Hermione shook her head and opened her mouth to say something that would probably start the argument again, but Harry jumped in first. “What about a ritual? Have you tried that?”
Hermione looked at him as if he had taken up speaking Bulgarian. No, wait, she would understand Bulgarian better, Harry thought. She’d probably studied it when she was dating Krum. “A ritual can’t work,” she said patiently. “There’s no way—it can’t reach across that distance, and I’d have to have some object of my parents’ that I could use as fuel for it. I don’t have anything of theirs.”
“I saw that you have one of your mother’s old rings on your finger sometimes,” Harry said quietly, stirring his spoon around in the porridge. “I think you said you took it from their house after you removed their memories. You couldn’t use that?”
“Living material would work best,” Hermione said. “Hair, or blood.” But her eyes were wide open, and when she picked up the book and paged through it again, Harry thought she was looking for something specific. Then she jumped up, shook her head, said, “It’s not in here,” and ran out of the Great Hall.
Harry became aware Ron was watching him. He raised an eyebrow and waited until Ron snorted and glanced away.
“I’m torn between being grateful and being a bit irritated that you’re the one who suggests the ideas she accepts,” Ron muttered, and then sighed and shook his head. “What am I saying? Of course I’m bloody grateful. There’s a chance she could find them now.” He held his hand out, and Harry took it. “Just—try not to be so great at everything all the time, okay?”
Harry was grinning so hard his cheeks hurt by the time he left the Great Hall, and it only increased when he saw the black owl swooping towards him. The owl’s distant gaze and slightly disgusted head-bobs told him who it belonged to before it landed on a small shelf in the stone beside him and extended its leg.

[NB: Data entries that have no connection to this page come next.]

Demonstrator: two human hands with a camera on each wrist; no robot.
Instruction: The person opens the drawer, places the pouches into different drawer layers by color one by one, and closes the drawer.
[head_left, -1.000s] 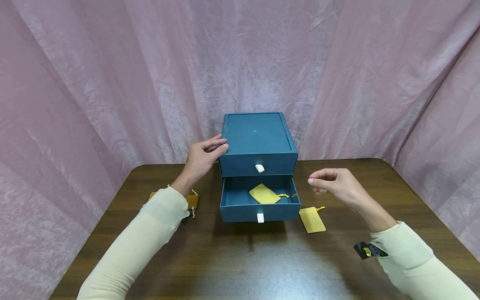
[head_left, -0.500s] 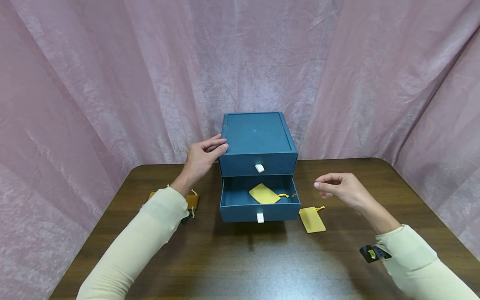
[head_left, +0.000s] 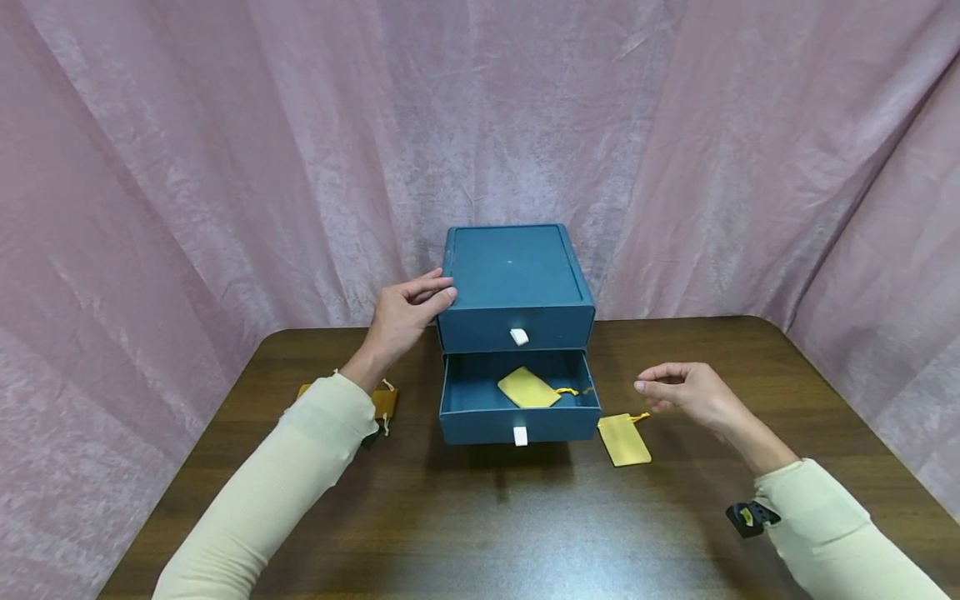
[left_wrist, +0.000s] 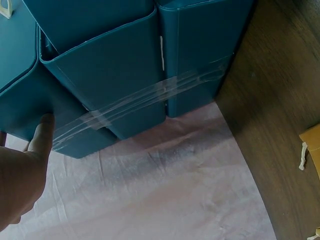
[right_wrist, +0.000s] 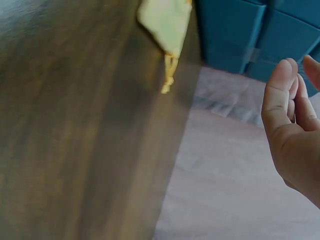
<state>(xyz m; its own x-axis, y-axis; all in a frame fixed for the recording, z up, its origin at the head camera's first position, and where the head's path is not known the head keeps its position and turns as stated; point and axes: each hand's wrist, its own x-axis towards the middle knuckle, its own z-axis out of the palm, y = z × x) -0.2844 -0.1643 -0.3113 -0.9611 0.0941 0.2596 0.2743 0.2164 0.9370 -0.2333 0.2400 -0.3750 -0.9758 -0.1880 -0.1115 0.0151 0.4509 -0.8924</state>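
Note:
A blue drawer unit (head_left: 513, 267) stands at the back of the table, its upper drawer pushed in. The drawer below (head_left: 480, 423) is pulled out, and a yellow drawstring pouch (head_left: 528, 388) lies in it. My left hand (head_left: 401, 321) rests on the unit's upper left edge, fingertips against the top and side; the left wrist view shows a finger (left_wrist: 44, 132) on the blue wall. Above the table to the right, my right hand (head_left: 693, 392) hovers with loosely bent fingers and nothing in them. A second yellow pouch (head_left: 625, 440) lies on the table nearby.
Behind my left forearm, partly hidden, lies a mustard-coloured pouch (head_left: 386, 403) with pale cords, beside something dark. Clear tape (left_wrist: 165, 90) runs across the unit's side. A pink curtain (head_left: 517, 117) hangs right behind the wooden table (head_left: 450, 533).
My right hand has drawn away from the unit, moving right and nearer to me. The left hand, the drawers and both yellow pouches stay where they were.

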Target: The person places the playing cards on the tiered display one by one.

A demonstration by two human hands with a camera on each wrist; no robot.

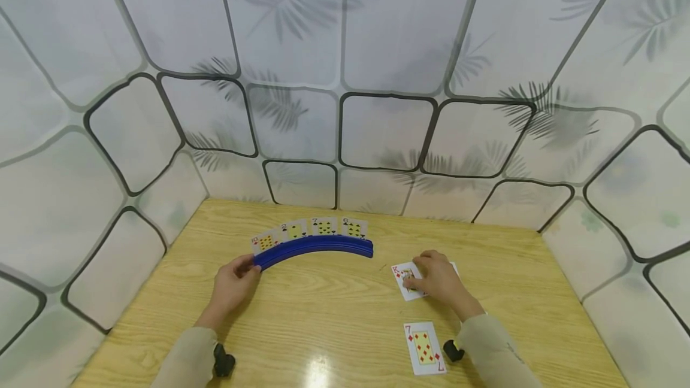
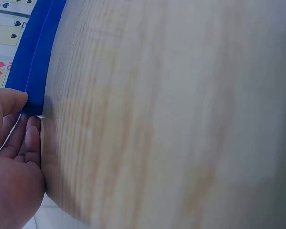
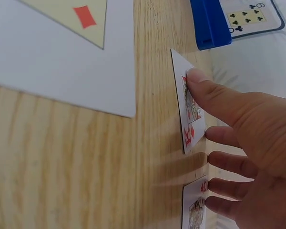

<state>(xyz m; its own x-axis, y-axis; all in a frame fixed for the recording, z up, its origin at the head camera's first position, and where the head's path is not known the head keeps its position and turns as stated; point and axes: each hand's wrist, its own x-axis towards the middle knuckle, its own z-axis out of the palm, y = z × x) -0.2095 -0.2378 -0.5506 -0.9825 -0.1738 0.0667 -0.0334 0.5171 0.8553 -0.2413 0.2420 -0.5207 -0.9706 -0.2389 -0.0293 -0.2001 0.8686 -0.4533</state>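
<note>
My left hand (image 1: 232, 286) pinches the left end of a curved blue card holder (image 1: 312, 245), thumb on its front. Upright in the holder stand a ten of diamonds (image 1: 266, 242), a two of spades (image 1: 294, 230), a seven of spades (image 1: 324, 226) and a six of clubs (image 1: 354, 228). To the right, my right hand (image 1: 439, 280) pinches a king of diamonds (image 1: 401, 277), thumb (image 3: 214, 93) on its face and fingers at its far edge. Beside it in the right wrist view lies a queen of diamonds (image 3: 195, 214), mostly hidden by the hand in the head view.
A seven of diamonds (image 1: 424, 348) lies face up nearer to me on the wooden table (image 1: 323, 316). Black wrist devices (image 1: 223, 361) sit at both sleeves. Patterned fabric walls (image 1: 388, 130) enclose the table at the back and sides.
</note>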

Snape’s handwriting stabbed his eyes as Harry took the letter out of the envelope, but it didn’t matter, not when he had so much else to hope for.
Potter—
The potion is nearly ready. However, in the absence of a stone from Azkaban—which I will not venture near enough the prison to obtain—I need something that will allow me to connect the potion with the one it seeks. I must ask you to obtain a piece of Mr. Malfoy’s hair and send it to me. As close as you are, this should not be an impossible gift.
Your contact.
Harry snorted and shook his head, crumpling up the letter to stick it in his pocket. Snape was still paranoid enough not to sign his name to a letter? Well, since he would probably be tried if he was found alive, that was good policy, actually.
“Is that about our dilemma? Or just another letter from a lover or a fan?”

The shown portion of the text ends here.